Capital redemption bonds and investment bonds with additional lives assured do not come to an end when the policyholder dies and will remain in force. The personal representative will have a choice on how they distribute the value of the bond to the beneficiaries of the estate. They can either:
- surrender the bond and pay the proceeds to the beneficiary, or
- assign the bond to the beneficiary
Assigning the bond allows the beneficiary to control the timing of a chargeable gain and it also opens up the possibility of top slicing relief. - Unit trust and OEICs
The personal representatives will have a similar decision on whether to encash and distribute the proceeds or to change the ownership into the names of the beneficiaries.

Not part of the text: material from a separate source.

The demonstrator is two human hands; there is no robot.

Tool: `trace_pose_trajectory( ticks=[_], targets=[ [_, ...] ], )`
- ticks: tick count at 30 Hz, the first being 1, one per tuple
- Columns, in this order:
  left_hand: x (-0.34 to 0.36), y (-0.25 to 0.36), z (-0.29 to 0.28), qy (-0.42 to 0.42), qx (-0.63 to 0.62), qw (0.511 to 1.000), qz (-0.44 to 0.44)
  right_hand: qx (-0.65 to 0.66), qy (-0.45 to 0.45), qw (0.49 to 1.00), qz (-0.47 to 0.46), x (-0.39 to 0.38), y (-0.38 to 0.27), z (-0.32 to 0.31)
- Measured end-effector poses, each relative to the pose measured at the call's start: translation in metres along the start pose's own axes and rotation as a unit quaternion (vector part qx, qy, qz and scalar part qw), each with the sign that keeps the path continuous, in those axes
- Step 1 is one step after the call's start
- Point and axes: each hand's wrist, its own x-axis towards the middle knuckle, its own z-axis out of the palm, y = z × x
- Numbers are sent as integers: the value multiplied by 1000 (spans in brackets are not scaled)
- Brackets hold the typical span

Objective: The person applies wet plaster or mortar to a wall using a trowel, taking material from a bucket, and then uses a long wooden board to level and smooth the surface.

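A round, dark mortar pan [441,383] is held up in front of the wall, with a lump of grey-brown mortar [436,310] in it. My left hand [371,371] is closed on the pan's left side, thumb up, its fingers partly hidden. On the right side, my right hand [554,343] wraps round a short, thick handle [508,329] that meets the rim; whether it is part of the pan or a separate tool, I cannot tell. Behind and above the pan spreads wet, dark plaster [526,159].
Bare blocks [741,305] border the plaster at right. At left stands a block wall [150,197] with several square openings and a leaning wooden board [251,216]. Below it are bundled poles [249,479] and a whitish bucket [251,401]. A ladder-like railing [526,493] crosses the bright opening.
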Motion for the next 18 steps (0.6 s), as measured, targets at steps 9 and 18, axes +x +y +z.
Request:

Selling the holding would be a disposal and any gains in excess of the annual exemption which have arisen since the date of death may be taxable at 20%. If the assets are transferred to the beneficiaries there is no disposal and the beneficiary will be deemed to have inherited the asset at the value at the date of death. But if there are multiple beneficiaries then each would have their own annual exemption rather than a single exempt amount if encashed within the estate. - ISAs
The tax advantages of an ISA can temporarily continue after the investor's death. Growth and income may remain tax free whilst the administration of the estate is being completed.
If the deceased ISA holder had a surviving spouse or civil partner, they may be entitled to an increased ISA allowance known as an additional permitted subscription (APS). This allows them to make an increased contribution to their own ISA based on the value of the deceased's plan.
It's not the deceased's ISA assets which are inherited but an additional ISA allowance equal to the value of the deceased's ISA. This APS is in addition to the £20,000 annual ISA allowance available to the survivor.
Summary
Discussing wills with clients may be a difficult subject, but one where advisers can add huge value. For many people, it is something they might put off to another day, although the current Covid-19 crisis has certainly has focussed minds, as witnessed by greater demand for wills during the first wave.